News  |  October 22, 2020

On September 9, 2020 a revised version of the 10 Essential Public Health Services (10 EPHS) was unveiled during a virtual launch event. Developed with tremendous input from the field, the 10 EPHS are intended to reflect current and future public health practice. The 10 EPHS can also be used to spur innovation in your work, creating changes that better protect and promote the health of all people in all communities.

Public health innovation refers to the creation and implementation of a novel process, policy, product, program, or system leading to improvements that impact health and equity. Tenets of public health innovation include the following:

  • It is an ongoing, systematic process that can generate incremental or radical change.
  • It requires both collaboration with diverse team members and partners and co-production with people with lived experience who will be affected by the results of the innovation.
  • It is an open process lending itself to adaptation or replication.

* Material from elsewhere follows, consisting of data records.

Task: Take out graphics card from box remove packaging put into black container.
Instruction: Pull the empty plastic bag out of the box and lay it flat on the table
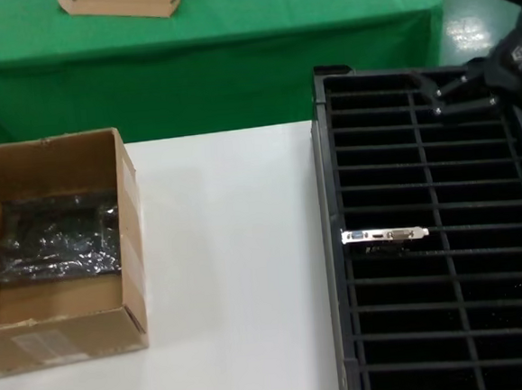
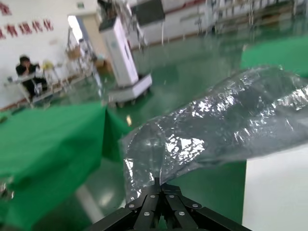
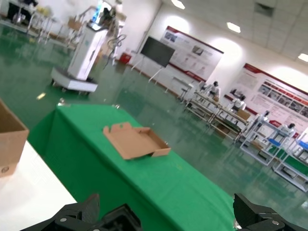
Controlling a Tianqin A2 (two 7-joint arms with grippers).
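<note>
The graphics card (image 1: 384, 235) stands in a slot of the black container (image 1: 333, 243), its silver bracket with a blue and a white port facing up. My right gripper (image 1: 429, 93) hovers open over the container's far end, holding nothing; the right wrist view shows its fingers (image 3: 77, 211) spread wide above the container's corner (image 3: 118, 219). In the left wrist view my left gripper (image 2: 159, 185) is shut on the crinkly clear packaging (image 2: 216, 120), which hangs empty over the green floor. The left gripper is outside the head view. The brown box (image 1: 65, 341) sits at the table's left.
Dark boards wrapped in shiny plastic (image 1: 56, 234) lie in the box. Between box and container runs the white table (image 1: 231, 270). Behind it is a green-clothed table (image 1: 232, 53) carrying a flat tan cardboard tray (image 1: 119, 2). A white machine (image 2: 122, 57) stands farther off on the floor.
</note>
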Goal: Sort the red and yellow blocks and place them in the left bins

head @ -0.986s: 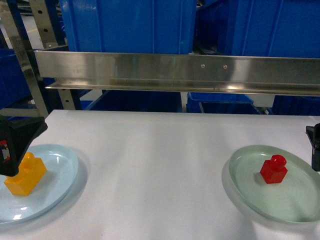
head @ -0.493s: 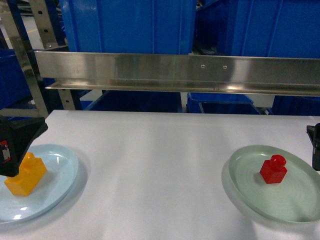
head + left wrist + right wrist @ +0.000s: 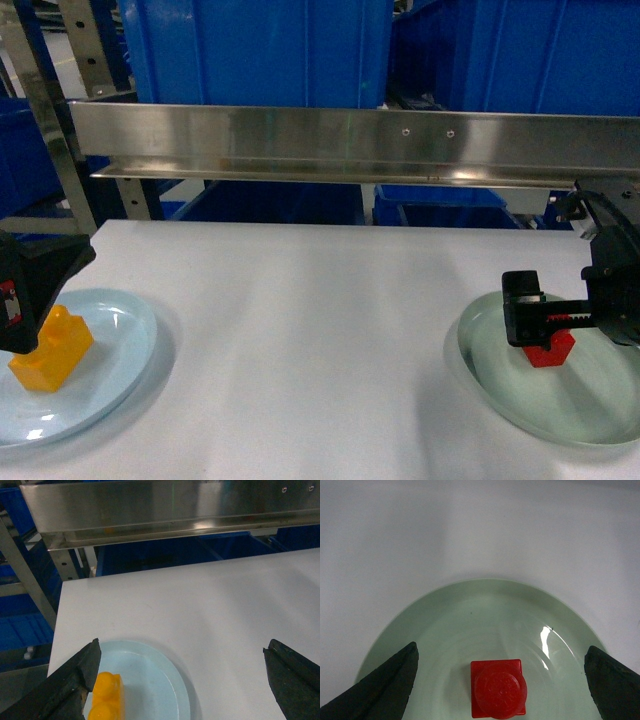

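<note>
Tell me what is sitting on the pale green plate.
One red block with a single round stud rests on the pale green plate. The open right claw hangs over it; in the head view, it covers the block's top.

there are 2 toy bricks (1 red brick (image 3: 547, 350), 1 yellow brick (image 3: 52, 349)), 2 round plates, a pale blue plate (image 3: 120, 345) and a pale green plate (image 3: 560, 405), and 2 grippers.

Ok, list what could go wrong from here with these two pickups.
1. The right end effector is open above the red block on the glossy green plate; an off-centre close might skid it.
2. The left end effector sits right of the yellow block, which is beside its left finger, so closing could push it.
</note>
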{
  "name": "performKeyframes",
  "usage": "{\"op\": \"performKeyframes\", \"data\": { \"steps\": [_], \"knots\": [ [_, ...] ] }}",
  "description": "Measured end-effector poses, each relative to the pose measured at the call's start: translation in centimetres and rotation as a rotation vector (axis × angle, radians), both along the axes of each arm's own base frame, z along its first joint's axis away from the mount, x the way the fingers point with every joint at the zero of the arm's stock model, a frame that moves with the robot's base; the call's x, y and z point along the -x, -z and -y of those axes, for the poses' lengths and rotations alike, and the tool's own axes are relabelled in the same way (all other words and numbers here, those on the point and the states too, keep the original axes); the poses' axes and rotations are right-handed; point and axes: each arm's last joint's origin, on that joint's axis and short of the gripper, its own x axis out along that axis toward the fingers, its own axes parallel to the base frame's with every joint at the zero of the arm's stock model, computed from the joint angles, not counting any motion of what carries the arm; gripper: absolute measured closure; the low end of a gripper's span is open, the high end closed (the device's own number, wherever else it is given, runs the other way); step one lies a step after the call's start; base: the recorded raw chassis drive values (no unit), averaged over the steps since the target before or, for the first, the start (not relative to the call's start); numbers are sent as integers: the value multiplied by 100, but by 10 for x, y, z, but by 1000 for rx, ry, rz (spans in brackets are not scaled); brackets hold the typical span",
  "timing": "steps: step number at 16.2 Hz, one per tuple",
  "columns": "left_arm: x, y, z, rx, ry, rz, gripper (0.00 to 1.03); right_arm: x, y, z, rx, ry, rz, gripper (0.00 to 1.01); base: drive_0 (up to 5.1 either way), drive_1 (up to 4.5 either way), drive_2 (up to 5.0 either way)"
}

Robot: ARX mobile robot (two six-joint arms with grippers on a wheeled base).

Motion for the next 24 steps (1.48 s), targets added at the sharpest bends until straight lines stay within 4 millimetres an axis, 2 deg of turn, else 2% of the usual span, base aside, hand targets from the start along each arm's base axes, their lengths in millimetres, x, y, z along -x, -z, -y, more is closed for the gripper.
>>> {"op": "performKeyframes", "data": {
  "steps": [8, 14, 20, 21, 24],
  "knots": [
    [0, 0, 0, 0, 0, 0, 5, -1, 25, 0, 22, -3, -31, 3, 0, 0, 0],
    [0, 0, 0, 0, 0, 1, 5, 3, 33, 6, 12, 26, -47, 5, 0, 0, 0],
    [0, 0, 0, 0, 0, 0, 5, 14, 46, 2, 8, 25, -48, 67, 0, 0, 0],
    [0, 0, 0, 0, 0, 0, 5, 14, 46, 2, 6, 25, -39, 71, 0, 0, 0],
    [0, 0, 0, 0, 0, 0, 5, 16, 47, 2, -1, 17, -29, 72, 0, 0, 0]
  ]
}}
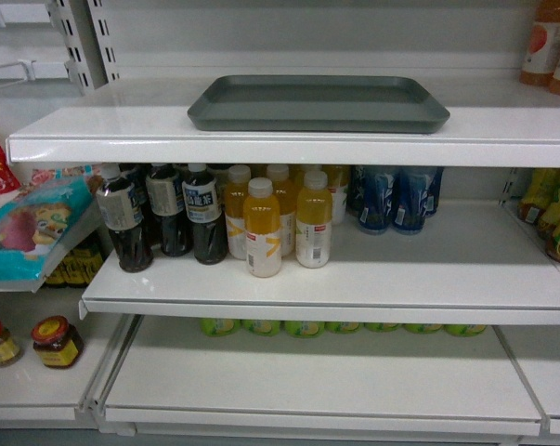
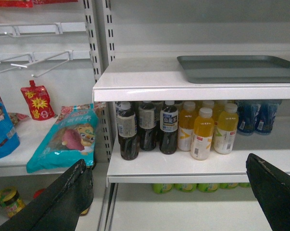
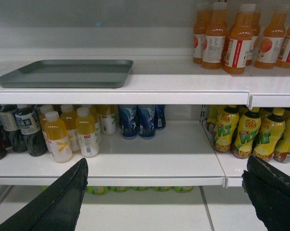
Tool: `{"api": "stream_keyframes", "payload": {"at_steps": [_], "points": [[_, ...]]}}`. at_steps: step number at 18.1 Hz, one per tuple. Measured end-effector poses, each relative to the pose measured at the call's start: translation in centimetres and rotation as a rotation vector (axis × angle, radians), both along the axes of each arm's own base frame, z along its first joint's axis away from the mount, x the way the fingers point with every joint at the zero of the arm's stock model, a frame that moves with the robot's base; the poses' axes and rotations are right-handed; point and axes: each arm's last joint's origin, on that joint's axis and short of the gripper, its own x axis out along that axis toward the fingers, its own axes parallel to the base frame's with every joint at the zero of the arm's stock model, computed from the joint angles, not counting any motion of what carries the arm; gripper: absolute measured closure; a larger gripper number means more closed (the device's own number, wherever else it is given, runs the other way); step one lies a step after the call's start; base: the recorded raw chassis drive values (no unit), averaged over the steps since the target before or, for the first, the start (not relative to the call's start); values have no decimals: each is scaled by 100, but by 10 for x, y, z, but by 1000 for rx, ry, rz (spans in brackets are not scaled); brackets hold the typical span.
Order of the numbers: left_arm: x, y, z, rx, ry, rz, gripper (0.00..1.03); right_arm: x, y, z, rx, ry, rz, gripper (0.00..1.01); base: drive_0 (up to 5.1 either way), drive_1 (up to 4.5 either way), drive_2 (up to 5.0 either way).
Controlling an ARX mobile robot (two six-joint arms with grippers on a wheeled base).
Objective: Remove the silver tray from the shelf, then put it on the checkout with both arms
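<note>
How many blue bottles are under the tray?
3 show in the right wrist view: left, middle and one behind at right, on the shelf board below the silver tray. More may be hidden.

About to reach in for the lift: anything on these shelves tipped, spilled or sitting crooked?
Nothing spilled or tipped. The silver tray lies flat on the top shelf, roughly square to the lip. One oddity: a teal snack bag on the left bay overhangs its edge.
</note>
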Motion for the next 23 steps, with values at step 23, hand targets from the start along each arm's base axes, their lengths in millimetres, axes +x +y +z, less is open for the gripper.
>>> {"api": "stream_keyframes", "payload": {"at_steps": [23], "points": [[0,0,0,0,-4,0,5,0,0,0,0,-2,0,3,7,393,-379]]}}
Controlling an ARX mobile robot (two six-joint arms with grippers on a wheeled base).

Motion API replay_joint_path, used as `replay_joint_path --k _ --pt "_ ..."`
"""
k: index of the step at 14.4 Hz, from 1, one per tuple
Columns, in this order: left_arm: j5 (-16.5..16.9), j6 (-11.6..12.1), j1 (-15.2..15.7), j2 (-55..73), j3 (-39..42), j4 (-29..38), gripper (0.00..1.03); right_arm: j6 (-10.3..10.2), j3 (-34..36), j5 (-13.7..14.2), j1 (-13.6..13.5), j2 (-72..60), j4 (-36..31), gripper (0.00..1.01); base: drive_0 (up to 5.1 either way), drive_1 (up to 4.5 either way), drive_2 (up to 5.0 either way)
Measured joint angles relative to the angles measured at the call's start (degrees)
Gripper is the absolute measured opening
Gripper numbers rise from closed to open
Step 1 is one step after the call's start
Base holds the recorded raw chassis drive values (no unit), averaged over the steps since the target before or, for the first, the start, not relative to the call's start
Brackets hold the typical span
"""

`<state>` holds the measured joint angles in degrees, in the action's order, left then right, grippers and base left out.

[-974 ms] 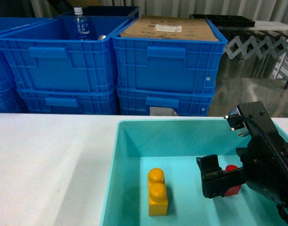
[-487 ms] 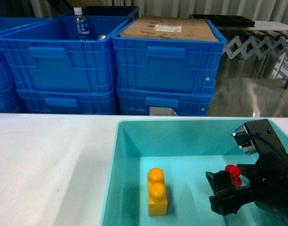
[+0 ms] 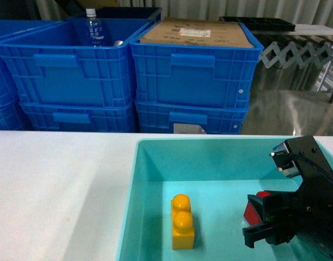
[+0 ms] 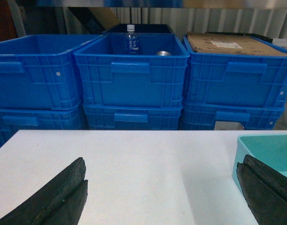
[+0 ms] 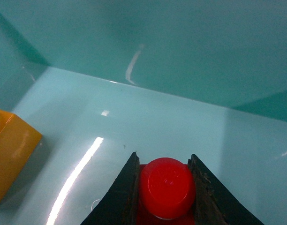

In many ways, the 10 EPHS can serve as a guidepost to spur innovation, supporting practitioners to implement the tenets of innovation within each service, across the services, in order to best protect the public’s health. Innovation is named throughout the services, and is specifically described as essential to public health work in Essential Public Health Service #9. Beyond that, the 10 EPHS have been, are being, and will be used as a blueprint to guide public health innovations. The following are five ways to use the revised 10 EPHS to promote and embed innovations in your work and examples of innovative initiatives that model each service:

10 EPHS
  1. Equity – the Essential Public Health Services center equity in the framework and leave room for organizations to develop practices that meet the needs of all people in their community. As an increasing number of health departments, key stakeholders, and practitioners in the field declare racism a public health crisis, public health innovations will be essential to achieving health equity. The Cabarrus Health Alliance Connections Model of Care is one such example. Through this innovative program, comprehensive postpartum mental health care was provided to mothers experiencing peri-partum mood and anxiety disorder regardless of their country of origin or language spoken, socioeconomic status, or access to insurance. By providing support for mothers, the entire family benefits.
  2. Cross-sector Partnerships – Essential Public Health Service #4 emphasizes how important working across different sectors are to meeting the needs of communities. Cross-sector partnerships demonstrate a commitment to community, require trust and humility, and establish a space for collaboration. These partnerships can spur innovation as they require strategic engagement that touches on multiple social determinants of health that requires partners to come together and be creative in addressing issues collectively. In Ohio, Richland Public Health collaborated with the county’s library systems and the District 5 Area Agency on Aging on an innovative cross-sector partnership: Check Out a Book, Check Out a Blood Pressure Kit. Through this partnership, adults in the county could check out a kit for free and monitor their blood pressure more regularly from the comfort of their own home, increasing access to self-monitoring and identifying high blood pressure.
  3. Data Collection and Sharing – the Essential Public Health Services emphasize data throughout. With evolving technology and shifting trends, data collection is a crucial mechanism to describe what is happening in the field, connect with the community, and inform future work. Innovation in data collection, use, and sharing will support emergency response, cross-sector partnerships, and provide a better system for data analysis. The Chicago County of Public Health, with a limited number of sanitation inspectors, developed a way to systematically collect nearly 100,000 sanitation inspections and combine it with data collected by other city departments to forecast likely violations and inspect those locations first. Using data and analytics, inspectors were able to more efficiently do their job and keep patrons healthier.
  4. Workforce Development – Essential Public Health Service #8 focuses on the public health workforce. The EPHS are often used in staff training, but an innovative approach takes it further than knowledge to thoughtfully apply the framework to on-the-ground work and leadership development. This approach promotes innovative thinking to apply the goals of the EPHS to the evolving needs of the field. To advance health equity approaches, the Minnesota Department of Health (MDH) and MDH Center of Public Health Practice (CPHP) began offering a health equity learning community, which provided training and resources to local public health leaders upon request. Individual coaching was also provided to complement trainings to help local teams apply lessons to specific projects and be held accountable to taking action within their health departments. As part of the approach, CPHP encouraged local health departments to try new things and take risks, learn from their experiences implementing different activities, and not fear the potential for failure, all of which are key components to an innovation process and culture.
  5. Education –Continuous and culturally-appropriate education is an important part of the Essential Public Health Services, and is particularly relevant to EPHS #3. Effective communication, including platform, language, and trusted source, can help educate people about health and factors that influence it. In an innovative approach to education, Douglas County Health Department (DCHD) brought educational resources and free sexually transmitted disease testing to various community outreach locations, including concerts, haunted houses, community centers, libraries, and more to reach teens and young adults. Through this non-traditional STD testing and education model, DCHD was able to do something they never thought was possible.